- **TASK BRIEF**
Among the entries that follow, the required portion opens with the line containing "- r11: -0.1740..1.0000" and closes with the line containing "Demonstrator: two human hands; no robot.". Give that portion again exactly, and nothing else.
•••
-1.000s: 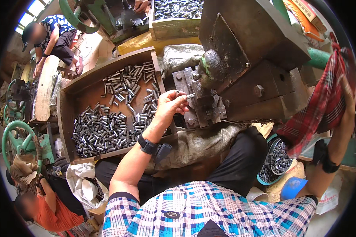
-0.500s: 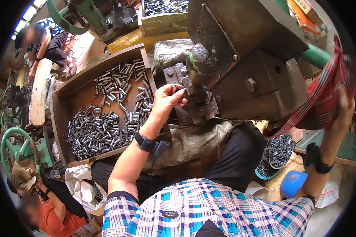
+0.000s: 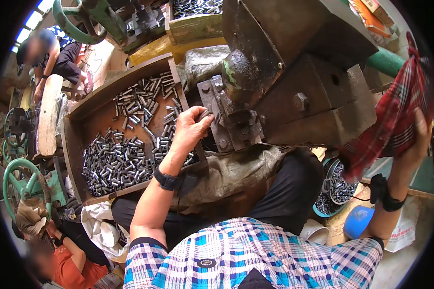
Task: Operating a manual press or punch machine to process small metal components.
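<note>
My left hand (image 3: 190,130) is pinched on a small dark metal tube (image 3: 205,114), just left of the machine's bolted die block (image 3: 233,115). Above that block, a rounded dark ram (image 3: 241,72) comes down from the heavy press body (image 3: 313,91). At the far right my right hand (image 3: 420,132) is closed on a red plaid cloth (image 3: 390,118); whatever lies under the cloth is hidden. A wooden tray (image 3: 72,159) beside my left forearm holds many short metal tubes (image 3: 125,161).
By my right knee stand a bowl of metal pieces (image 3: 339,185) and a blue container (image 3: 357,221). A green handwheel (image 3: 10,178) is at the left. Two other people sit on the left, one in orange (image 3: 75,265). Another tray of tubes (image 3: 197,24) lies beyond.
My left hand has drawn back leftward from the die block, and a dark tube shows in its fingers. The plaid cloth has shifted a little under my right hand.
</note>
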`<action>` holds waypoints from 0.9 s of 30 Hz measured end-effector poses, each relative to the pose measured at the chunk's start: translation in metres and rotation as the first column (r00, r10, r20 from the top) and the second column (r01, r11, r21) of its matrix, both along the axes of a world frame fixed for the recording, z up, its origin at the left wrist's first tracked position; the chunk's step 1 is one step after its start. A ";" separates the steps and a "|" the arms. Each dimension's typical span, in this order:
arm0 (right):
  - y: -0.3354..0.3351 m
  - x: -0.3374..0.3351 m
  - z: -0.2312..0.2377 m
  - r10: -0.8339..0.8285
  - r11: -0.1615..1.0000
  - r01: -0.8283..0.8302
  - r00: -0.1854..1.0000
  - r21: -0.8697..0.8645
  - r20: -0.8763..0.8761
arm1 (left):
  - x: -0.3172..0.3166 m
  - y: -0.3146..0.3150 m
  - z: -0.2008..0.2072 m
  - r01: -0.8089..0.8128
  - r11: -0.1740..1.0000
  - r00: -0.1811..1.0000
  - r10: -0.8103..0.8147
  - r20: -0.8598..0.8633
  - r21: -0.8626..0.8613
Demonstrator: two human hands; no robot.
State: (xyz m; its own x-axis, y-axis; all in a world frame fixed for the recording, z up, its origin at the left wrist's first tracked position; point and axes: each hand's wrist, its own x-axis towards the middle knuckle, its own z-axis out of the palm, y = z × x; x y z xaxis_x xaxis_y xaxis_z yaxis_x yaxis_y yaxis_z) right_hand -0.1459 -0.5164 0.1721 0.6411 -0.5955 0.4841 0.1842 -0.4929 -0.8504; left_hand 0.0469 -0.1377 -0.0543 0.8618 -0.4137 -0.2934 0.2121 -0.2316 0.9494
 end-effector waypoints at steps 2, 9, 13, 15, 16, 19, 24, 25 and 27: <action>0.006 0.010 0.017 -0.173 0.896 0.123 0.982 -0.426 -0.081 | 0.001 0.005 0.001 0.004 0.999 1.000 -0.004 0.020 -0.038; 0.051 0.062 0.058 0.368 0.930 -0.365 0.921 0.044 -0.126 | 0.006 -0.001 -0.004 0.009 0.890 0.969 -0.120 -0.215 -0.455; 0.075 0.062 0.060 0.170 0.985 -0.173 0.971 -0.007 -0.166 | 0.003 -0.003 -0.006 -0.007 0.853 0.957 -0.145 -0.251 -0.522; 0.080 0.064 0.064 0.159 0.987 -0.162 0.975 -0.005 -0.153 | 0.003 -0.002 -0.007 0.000 0.849 0.953 -0.160 -0.256 -0.528; 0.081 0.065 0.068 0.283 0.950 -0.259 0.951 0.177 -0.125 | 0.003 -0.002 -0.007 -0.018 0.868 0.953 -0.135 -0.270 -0.497; 0.075 0.069 0.073 0.412 0.861 -0.365 0.909 0.355 -0.064 | 0.004 -0.008 -0.010 -0.039 0.901 0.957 -0.090 -0.274 -0.432; 0.040 0.039 0.066 0.443 0.867 -0.395 0.890 0.305 -0.106 | 0.004 -0.018 -0.014 -0.050 0.911 0.972 -0.049 -0.230 -0.408; 0.028 0.030 0.056 0.311 0.947 -0.293 0.937 0.131 -0.155 | 0.004 -0.019 -0.014 -0.054 0.909 0.975 -0.042 -0.219 -0.414; 0.007 0.012 0.029 0.021 0.971 -0.063 0.984 -0.232 -0.176 | 0.003 -0.020 -0.015 -0.057 0.907 0.977 -0.035 -0.208 -0.418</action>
State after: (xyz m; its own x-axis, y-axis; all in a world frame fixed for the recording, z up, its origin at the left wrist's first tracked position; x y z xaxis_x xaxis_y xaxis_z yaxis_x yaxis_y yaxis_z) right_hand -0.1334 -0.5091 0.2009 0.7485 -0.4483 0.4887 0.0711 -0.6784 -0.7313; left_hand 0.0499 -0.1573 -0.0696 0.8061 -0.5287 -0.2659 0.4136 0.1820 0.8921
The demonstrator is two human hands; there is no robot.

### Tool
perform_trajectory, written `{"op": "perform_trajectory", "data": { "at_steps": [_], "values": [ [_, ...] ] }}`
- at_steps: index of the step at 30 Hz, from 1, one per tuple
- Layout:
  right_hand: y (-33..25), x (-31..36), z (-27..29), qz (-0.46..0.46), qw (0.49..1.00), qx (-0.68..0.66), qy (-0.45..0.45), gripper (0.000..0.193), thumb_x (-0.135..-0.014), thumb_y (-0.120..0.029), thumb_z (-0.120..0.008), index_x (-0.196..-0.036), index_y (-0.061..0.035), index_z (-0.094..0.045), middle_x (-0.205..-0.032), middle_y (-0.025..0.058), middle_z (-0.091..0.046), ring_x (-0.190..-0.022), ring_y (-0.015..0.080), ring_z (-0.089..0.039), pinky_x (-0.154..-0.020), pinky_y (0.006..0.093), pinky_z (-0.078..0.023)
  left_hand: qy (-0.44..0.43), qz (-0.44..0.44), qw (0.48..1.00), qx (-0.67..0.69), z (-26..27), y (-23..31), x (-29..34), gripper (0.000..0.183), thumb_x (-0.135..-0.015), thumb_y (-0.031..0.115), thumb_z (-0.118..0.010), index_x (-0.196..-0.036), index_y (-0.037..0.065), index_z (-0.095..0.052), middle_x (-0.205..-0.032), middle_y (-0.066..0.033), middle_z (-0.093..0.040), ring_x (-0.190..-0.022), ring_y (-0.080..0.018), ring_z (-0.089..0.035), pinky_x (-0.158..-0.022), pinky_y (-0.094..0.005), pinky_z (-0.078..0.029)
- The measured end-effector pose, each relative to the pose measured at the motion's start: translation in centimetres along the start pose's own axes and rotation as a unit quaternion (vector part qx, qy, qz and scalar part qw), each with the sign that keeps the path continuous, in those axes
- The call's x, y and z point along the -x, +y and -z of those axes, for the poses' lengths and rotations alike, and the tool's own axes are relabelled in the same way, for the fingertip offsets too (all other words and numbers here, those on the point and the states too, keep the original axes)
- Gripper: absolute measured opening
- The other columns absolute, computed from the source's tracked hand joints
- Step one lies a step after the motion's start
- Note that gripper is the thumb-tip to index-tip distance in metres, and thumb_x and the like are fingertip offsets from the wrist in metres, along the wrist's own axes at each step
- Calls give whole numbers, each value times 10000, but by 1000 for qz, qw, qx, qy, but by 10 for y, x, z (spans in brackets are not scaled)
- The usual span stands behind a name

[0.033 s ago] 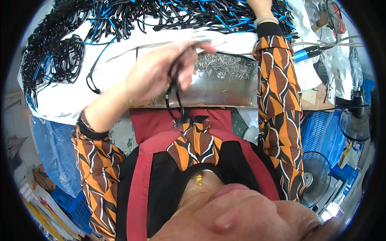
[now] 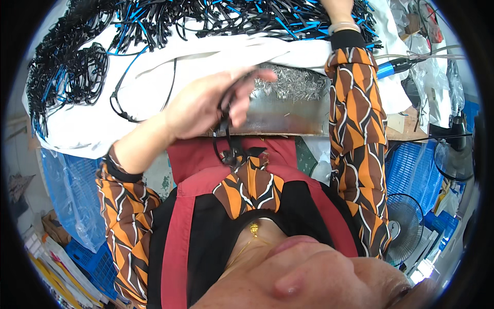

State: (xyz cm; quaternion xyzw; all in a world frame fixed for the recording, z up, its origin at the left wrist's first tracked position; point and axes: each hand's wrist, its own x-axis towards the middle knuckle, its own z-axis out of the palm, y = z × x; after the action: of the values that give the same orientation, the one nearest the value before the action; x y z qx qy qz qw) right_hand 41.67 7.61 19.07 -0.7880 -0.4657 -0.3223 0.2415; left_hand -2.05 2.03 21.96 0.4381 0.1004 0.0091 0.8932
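Note:
My left hand [image 2: 198, 105] is raised above the near edge of the bench, its fingers curled around a thin black cable [image 2: 226, 103]. The cable's looped lower part and dark ends hang down in front of my apron [image 2: 185, 184]; motion blurs them somewhat. At the far right of the bench, my right hand [image 2: 338, 7] reaches into a big pile of black cables with blue pieces [image 2: 206, 20]. The picture's top edge cuts off its fingers, so what they touch is hidden.
White cloth [image 2: 139, 92] lies under the cables. A metal tray [image 2: 288, 117] holds a heap of short silvery clippings [image 2: 296, 85]. A cable bundle [image 2: 82, 77] and one loose cable [image 2: 119, 103] are on the left. Right are a blue-handled tool [image 2: 386, 70] and a fan [image 2: 405, 226].
My left hand has come slightly down toward me with the black cable. My right hand has shifted a little to the right at the pile.

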Motion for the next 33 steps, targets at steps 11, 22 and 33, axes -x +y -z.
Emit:
{"op": "perform_trajectory", "data": {
  "at_steps": [11, 22, 33],
  "values": [
    [-119, 236, 186, 44, 853, -518, -42, 147, -973, -111, -710, -1035, 7, -648, -878, 51, -699, -654, 105, -620, -573, 230, -462, 72, -302, 949, 60, -8, -88, 43, 338, -981, 103, -614, -1229, 4, -406, -952, -131, -579, -814, -240, -678, -885, -472, -595],
    [-138, 287, 178, -264, 761, -506, -307, 267, -948, -159, -751, -1161, -16, -676, -865, 56, -704, -680, 108, -635, -620, 244, -505, 210, -511, 730, -402, 30, -178, 25, 605, -774, -112, -812, -1210, 49, -424, -998, -83, -619, -902, -178, -702, -969, -460, -591],
    [-141, 291, 147, -255, 738, -577, -240, 140, -930, -38, -754, -991, -43, -627, -800, 10, -674, -676, 64, -613, -622, 215, -486, 142, -488, 709, -489, 28, -185, 34, 575, -836, -165, -695, -1239, 72, -360, -1009, -141, -589, -933, -278, -733, -1036, -620, -510]
  ]
}}
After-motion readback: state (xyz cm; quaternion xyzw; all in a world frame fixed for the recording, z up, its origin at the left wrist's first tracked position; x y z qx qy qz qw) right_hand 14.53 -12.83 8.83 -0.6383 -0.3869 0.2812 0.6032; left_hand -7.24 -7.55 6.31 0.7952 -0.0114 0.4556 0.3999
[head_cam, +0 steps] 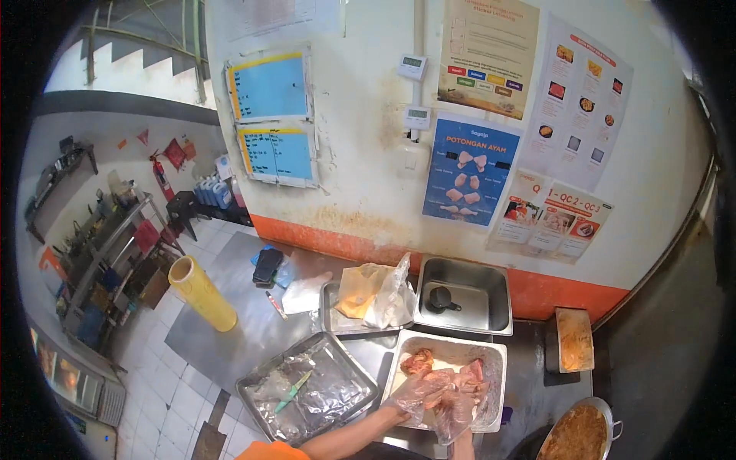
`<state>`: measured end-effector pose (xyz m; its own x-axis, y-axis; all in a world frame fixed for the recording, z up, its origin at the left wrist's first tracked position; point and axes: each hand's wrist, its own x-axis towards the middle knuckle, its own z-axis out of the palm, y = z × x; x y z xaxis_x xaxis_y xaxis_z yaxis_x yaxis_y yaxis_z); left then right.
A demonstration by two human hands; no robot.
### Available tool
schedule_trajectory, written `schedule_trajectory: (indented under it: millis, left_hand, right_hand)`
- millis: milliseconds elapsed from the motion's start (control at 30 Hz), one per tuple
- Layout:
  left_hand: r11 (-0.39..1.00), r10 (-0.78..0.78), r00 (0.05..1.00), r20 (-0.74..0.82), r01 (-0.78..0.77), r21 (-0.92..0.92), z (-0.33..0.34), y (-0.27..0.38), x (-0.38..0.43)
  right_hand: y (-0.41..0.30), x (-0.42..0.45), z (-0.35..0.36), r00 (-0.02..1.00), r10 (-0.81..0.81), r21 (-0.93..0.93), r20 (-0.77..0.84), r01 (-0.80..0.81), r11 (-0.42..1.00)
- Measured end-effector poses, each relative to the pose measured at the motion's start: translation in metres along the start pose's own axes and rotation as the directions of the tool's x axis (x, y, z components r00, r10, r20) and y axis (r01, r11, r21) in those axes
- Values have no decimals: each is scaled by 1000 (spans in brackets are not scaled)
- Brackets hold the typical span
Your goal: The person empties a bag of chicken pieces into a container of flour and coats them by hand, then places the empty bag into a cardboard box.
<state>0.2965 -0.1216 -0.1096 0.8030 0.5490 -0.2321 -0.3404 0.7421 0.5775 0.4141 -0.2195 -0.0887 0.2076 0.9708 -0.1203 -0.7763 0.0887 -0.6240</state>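
Before me stands a deep metal food pan with a whitish coating inside and pieces of raw meat in it. Both of my hands wear thin transparent plastic gloves. My left hand reaches into the pan from the left, its fingers around some meat near the middle. Close beside it, my right hand comes over the near rim and grips reddish raw meat. The gloves and fingers partly cover the meat, so the edges of each piece are hard to make out.
Left of the pan lies a shallow metal tray with a green-handled knife. Behind are a tray with plastic bags and a steel pan holding a dark scoop. A yellow roll stands left; a round pan sits right.
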Motion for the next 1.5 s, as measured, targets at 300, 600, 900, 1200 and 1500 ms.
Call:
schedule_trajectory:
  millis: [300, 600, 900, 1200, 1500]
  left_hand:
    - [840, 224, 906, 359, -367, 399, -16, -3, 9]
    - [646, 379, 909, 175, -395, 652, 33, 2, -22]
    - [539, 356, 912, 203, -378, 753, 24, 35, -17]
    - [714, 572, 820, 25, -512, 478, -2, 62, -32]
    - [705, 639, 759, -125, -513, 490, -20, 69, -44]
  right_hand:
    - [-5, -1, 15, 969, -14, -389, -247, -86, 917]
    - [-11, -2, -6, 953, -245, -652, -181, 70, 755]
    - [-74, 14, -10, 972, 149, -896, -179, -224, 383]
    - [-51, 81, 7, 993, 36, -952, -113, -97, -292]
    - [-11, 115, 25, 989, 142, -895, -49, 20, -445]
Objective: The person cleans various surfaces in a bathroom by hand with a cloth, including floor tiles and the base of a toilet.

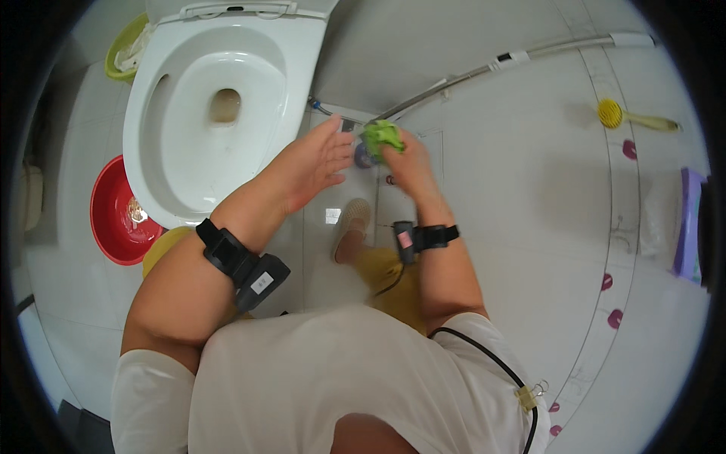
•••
- **THE ANSWER**
  - r11: -0.1740..1.0000
  - r00: -0.1811..1.0000
  - r10: -0.8103..0.8147
  - r20: -0.8598..0.8633
  - r21: -0.8626..0.8613
Demonstrator: two human hands; no robot.

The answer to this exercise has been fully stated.